> _Your task_: Transcribe each line below verbatim; pictures excluded.

> _Information shown_:
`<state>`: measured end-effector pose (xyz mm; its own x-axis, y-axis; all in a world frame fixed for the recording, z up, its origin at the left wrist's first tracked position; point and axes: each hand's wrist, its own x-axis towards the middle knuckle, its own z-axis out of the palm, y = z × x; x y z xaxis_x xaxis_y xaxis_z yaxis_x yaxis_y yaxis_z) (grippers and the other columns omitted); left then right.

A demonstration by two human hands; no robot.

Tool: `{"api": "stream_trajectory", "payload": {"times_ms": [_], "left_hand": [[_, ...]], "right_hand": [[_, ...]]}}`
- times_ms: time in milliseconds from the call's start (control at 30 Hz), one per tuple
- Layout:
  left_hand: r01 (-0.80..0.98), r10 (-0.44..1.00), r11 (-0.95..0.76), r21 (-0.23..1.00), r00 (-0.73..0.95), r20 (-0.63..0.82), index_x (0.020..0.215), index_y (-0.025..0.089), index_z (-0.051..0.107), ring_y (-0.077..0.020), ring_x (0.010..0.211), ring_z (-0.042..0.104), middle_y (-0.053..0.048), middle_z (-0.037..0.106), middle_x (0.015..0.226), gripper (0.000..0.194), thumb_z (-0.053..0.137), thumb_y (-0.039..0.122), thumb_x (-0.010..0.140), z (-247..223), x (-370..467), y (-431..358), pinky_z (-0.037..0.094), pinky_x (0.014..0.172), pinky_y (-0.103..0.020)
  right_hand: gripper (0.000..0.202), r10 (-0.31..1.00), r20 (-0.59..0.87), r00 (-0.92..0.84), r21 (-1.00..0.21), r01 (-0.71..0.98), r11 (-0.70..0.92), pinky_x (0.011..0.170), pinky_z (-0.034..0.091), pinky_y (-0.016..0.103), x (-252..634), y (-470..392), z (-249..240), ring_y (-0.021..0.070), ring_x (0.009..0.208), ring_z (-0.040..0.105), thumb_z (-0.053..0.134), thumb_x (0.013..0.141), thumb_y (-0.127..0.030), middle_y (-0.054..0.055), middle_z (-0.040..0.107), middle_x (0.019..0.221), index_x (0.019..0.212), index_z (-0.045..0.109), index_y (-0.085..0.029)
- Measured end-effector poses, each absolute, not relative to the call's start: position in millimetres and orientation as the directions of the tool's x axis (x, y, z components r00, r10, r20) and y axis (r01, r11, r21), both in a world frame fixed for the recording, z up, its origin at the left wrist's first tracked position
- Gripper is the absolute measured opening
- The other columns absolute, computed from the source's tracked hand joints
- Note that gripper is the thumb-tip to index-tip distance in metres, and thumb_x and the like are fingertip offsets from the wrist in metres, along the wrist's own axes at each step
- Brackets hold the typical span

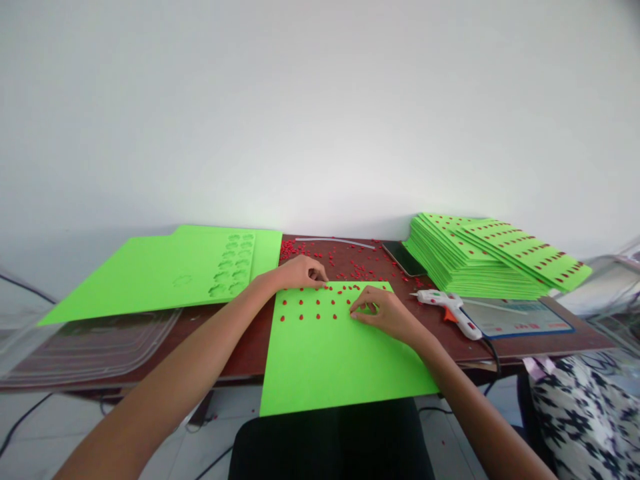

> _Response to this task_:
`<state>`: measured end-effector pose (xyz mm; its own x-axis, y-axis; all in a world frame fixed for the recording, z up, its origin at the left wrist's first tracked position; point and axes: each hand's wrist, its own x-axis towards the middle knuckle, its own z-axis out of the palm, y = z × x; x y z xaxis_x xaxis_y xaxis_z yaxis_x yaxis_y yaxis_z) (grippers and the other columns omitted); left then right.

A demonstration by two human hands; no robot.

Tool: `{"api": "stream_trajectory", "payload": {"times_ms": [_], "left_hand": [[_, ...]], "right_hand": [[_, ...]]}}`
- times_ms: time in milliseconds from the call's start (control at 30 Hz), one per tuple
- Layout:
  left_hand: r01 (-0.80..0.98), r10 (-0.44..1.00), r11 (-0.95..0.76), r21 (-0.23..1.00), r00 (-0.73..0.95), r20 (-0.63..0.82), index_x (0.020..0.215), index_y (-0.025..0.089), index_z (-0.051..0.107), ring_y (-0.077..0.020), ring_x (0.010..0.211), ring_z (-0.042..0.104), middle_y (-0.053..0.048), middle_z (-0.037..0.106), middle_x (0.015..0.226), gripper (0.000..0.194), thumb_z (-0.053..0.137), thumb_y (-0.039..0.122), thumb_x (-0.010..0.140), z (-247..223), x (-370..467), y (-431..358), pinky_z (-0.037..0.094), pinky_x (0.014..0.172), pinky_y (-0.103..0.020)
  right_hand: gripper (0.000..0.202), r10 (-0.31..1.00), r20 (-0.59..0.87), r00 (-0.92..0.84), r21 (-1.00..0.21), r01 (-0.71..0.98), r11 (-0.70..0.92), pinky_x (0.011..0.170), pinky_z (-0.034..0.091), pinky_y (-0.016..0.103), x (-252..634), y (-470..392), z (-249..240), ring_y (-0.021..0.070), ring_x (0.009..0.208), ring_z (-0.040..0.105), thumb_z (-0.053..0.134), thumb_x (0.013..0.141), thumb_y (-0.127..0.030), middle_y (-0.054..0.055), middle_z (-0.040..0.107), middle_x (0.019..0.221), index_x (0.019..0.212), index_z (-0.045..0.109), index_y (-0.085..0.029)
- Measured end-effector poses, each absolute, not relative to the call's start: position in millimetres and orientation as the directions of the tool's x axis (x, y, z components r00, r10, r20) and y axis (r01, r11, r21), both in a world frame fixed for the recording, z up, its origin at the left wrist's first tracked position
- Gripper is the absolute measured opening
- The other columns absolute, computed from the source's tracked hand joints
- Note that gripper is the thumb-tip to index-tip distance in metres, and thumb_x and the like are fingertip offsets from the wrist in metres, along the wrist's own axes at each step
- Brackets hold the typical span

The exercise requires no additional content.